> [TASK PROMPT] A verbatim transcription of the listing below is required, without its pictures.
----- DATASET CONTENT -----
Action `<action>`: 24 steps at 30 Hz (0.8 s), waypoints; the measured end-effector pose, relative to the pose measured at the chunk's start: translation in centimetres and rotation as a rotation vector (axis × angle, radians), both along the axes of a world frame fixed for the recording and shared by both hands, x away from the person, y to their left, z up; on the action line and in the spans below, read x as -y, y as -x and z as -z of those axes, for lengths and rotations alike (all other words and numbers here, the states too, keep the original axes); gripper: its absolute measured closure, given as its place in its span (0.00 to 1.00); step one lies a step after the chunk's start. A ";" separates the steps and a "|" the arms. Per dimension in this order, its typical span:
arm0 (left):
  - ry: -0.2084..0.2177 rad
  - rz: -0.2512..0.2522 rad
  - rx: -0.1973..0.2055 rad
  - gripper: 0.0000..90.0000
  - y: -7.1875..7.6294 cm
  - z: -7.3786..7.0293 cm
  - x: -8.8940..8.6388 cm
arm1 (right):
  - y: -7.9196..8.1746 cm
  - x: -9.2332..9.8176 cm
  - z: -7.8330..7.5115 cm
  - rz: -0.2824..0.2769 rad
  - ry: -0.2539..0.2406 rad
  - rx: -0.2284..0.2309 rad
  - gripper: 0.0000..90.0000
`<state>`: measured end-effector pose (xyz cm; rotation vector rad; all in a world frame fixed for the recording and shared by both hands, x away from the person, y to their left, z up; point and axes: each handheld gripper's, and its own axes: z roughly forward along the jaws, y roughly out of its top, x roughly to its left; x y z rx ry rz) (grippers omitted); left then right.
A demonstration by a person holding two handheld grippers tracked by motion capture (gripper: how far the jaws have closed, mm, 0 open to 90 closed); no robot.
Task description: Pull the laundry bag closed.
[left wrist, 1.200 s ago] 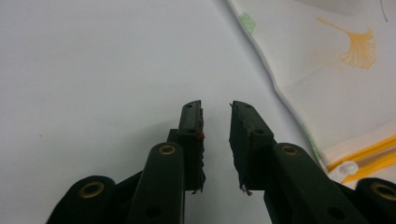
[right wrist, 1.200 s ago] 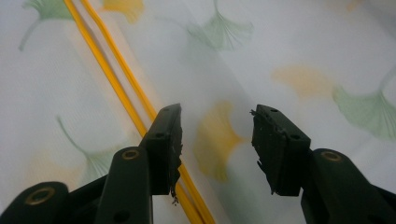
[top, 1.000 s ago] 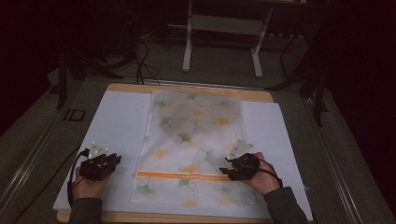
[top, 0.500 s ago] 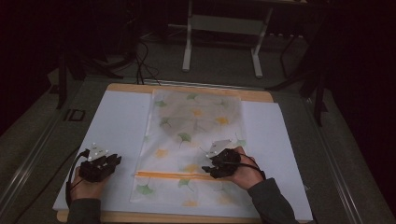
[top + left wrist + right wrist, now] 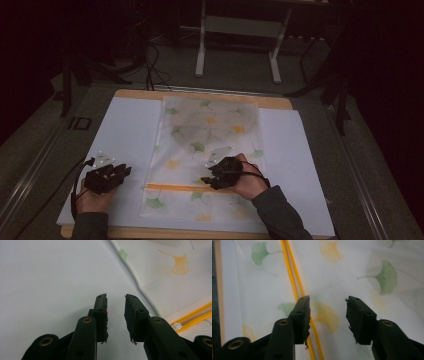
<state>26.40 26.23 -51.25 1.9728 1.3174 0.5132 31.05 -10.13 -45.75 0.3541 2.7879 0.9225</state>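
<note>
On white paper covering the wooden table (image 5: 125, 125), at left, the left gripper (image 5: 119, 172) rests w/ jaws narrowly apart, holding nothing. Centre: translucent white bag w/ green & yellow ginkgo-leaf print and a yellow zipper strip (image 5: 210, 125), lying flat. Right gripper (image 5: 206, 180) sits on it beside the zipper, jaws wide, empty.

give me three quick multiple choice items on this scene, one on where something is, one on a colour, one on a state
1. The right gripper is over: A) bare white sheet B) the leaf-print bag C) the floor
2. The bag's zip is: A) blue B) black C) yellow
3. The left gripper is: A) open, holding nothing B) shut on the zip C) shut on the bag

B: the right gripper view has leaf print under its jaws.
C: two yellow lines run across the bag.
A: a gap between the jaws, with bare white sheet behind.
</note>
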 end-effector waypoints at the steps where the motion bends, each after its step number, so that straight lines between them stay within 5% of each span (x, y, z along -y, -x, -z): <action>1: -0.009 0.001 0.000 0.79 0.0 0.0 0.1 | 0.0 -0.3 0.0 -0.009 -0.003 0.001 0.66; 7: -0.031 -0.005 -0.001 0.78 -0.1 0.0 0.1 | 0.1 -2.1 0.1 -0.040 0.000 0.018 0.72; 14: -0.027 0.012 0.010 0.74 -0.1 -0.1 0.0 | 0.0 -4.2 0.5 -0.089 0.040 0.036 0.77; 24: 0.001 0.018 0.017 0.72 0.0 -0.4 -0.1 | -0.1 -7.1 1.2 -0.130 0.034 0.030 0.83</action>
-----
> [SOLUTION TO THIS EXERCISE]
Action `<action>`: 24 steps at 30 Hz (0.8 s), waypoints; the measured end-effector pose, relative to the pose measured at the chunk's start: translation in centimetres and rotation as a rotation vector (axis × angle, radians), both along the axes of a world frame fixed for the recording and shared by both hands, x away from the person, y to their left, z up; on the action line and in the spans below, read x as -y, y as -x and z as -z of those axes, for lengths and rotations alike (all other words and numbers here, the states too, keep the original axes); gripper: its absolute measured closure, given as its place in its span (0.00 to 1.00); step one lies a step after the chunk's start. A ";" separates the steps and a "|" the arms. Per dimension in this order, its typical span:
arm0 (left):
  - ry: -0.2084..0.2177 rad
  - rz: -0.2512..0.2522 rad
  - rx: -0.1973..0.2055 rad
  - gripper: 0.0000..90.0000
  - y: -7.1875..7.6294 cm
  - z: -7.3786..7.0293 cm
  - x: -8.8940..8.6388 cm
arm1 (right):
  - y: -7.9196..8.1746 cm
  - x: -9.2332..9.8176 cm
  - z: -7.8330..7.5115 cm
  - rz: -0.2824..0.2769 rad
  - ry: -0.2539..0.2406 rad
  - rx: -0.2284..0.2309 rad
  - gripper: 0.0000..90.0000
`<state>`: measured end-effector pose (xyz cm; rotation vector rad; all in a world frame fixed for the recording and shared by both hands, x away from the person, y to their left, z up; point and axes: each handheld gripper's, and its own axes: z roughly forward along the jaws, y roughly out of its top, x roughly to its left; x y z rx ry rz) (grippers omitted); left then right.
A demonstration by a person holding two handheld grippers tracked by motion capture (gripper: how far the jaws have closed, mm, 0 open to 90 closed); no robot.
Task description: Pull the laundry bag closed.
[left wrist, 1.200 s ago] 
[right wrist, 1.200 s ago] 
[top, 1.000 s ago] 
[top, 0.500 s ago] 
[top + left wrist + right wrist, now] 
<state>26.40 26.23 -51.25 1.9728 1.3174 0.5132 31.05 -10.13 -45.75 0.3541 2.7879 0.9225</state>
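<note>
On white paper covering the wooden table (image 5: 125, 125), at left, the left gripper (image 5: 119, 172) rests w/ jaws narrowly apart, holding nothing. Centre: translucent white bag w/ green & yellow ginkgo-leaf print and a yellow zipper strip (image 5: 210, 125), lying flat. Right gripper (image 5: 206, 180) sits on it beside the zipper, jaws wide, empty.

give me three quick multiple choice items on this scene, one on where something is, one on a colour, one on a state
1. The right gripper is over: A) bare white sheet B) the leaf-print bag C) the floor
2. The bag's zip is: A) blue B) black C) yellow
3. The left gripper is: A) open, holding nothing B) shut on the zip C) shut on the bag

B: the right gripper view has leaf print under its jaws.
C: two yellow lines run across the bag.
A: a gap between the jaws, with bare white sheet behind.
</note>
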 end-effector waypoints at the steps where the motion bends, each after its step number, so that straight lines between them stay within 5% of each span (x, y, z along -y, -x, -z): <action>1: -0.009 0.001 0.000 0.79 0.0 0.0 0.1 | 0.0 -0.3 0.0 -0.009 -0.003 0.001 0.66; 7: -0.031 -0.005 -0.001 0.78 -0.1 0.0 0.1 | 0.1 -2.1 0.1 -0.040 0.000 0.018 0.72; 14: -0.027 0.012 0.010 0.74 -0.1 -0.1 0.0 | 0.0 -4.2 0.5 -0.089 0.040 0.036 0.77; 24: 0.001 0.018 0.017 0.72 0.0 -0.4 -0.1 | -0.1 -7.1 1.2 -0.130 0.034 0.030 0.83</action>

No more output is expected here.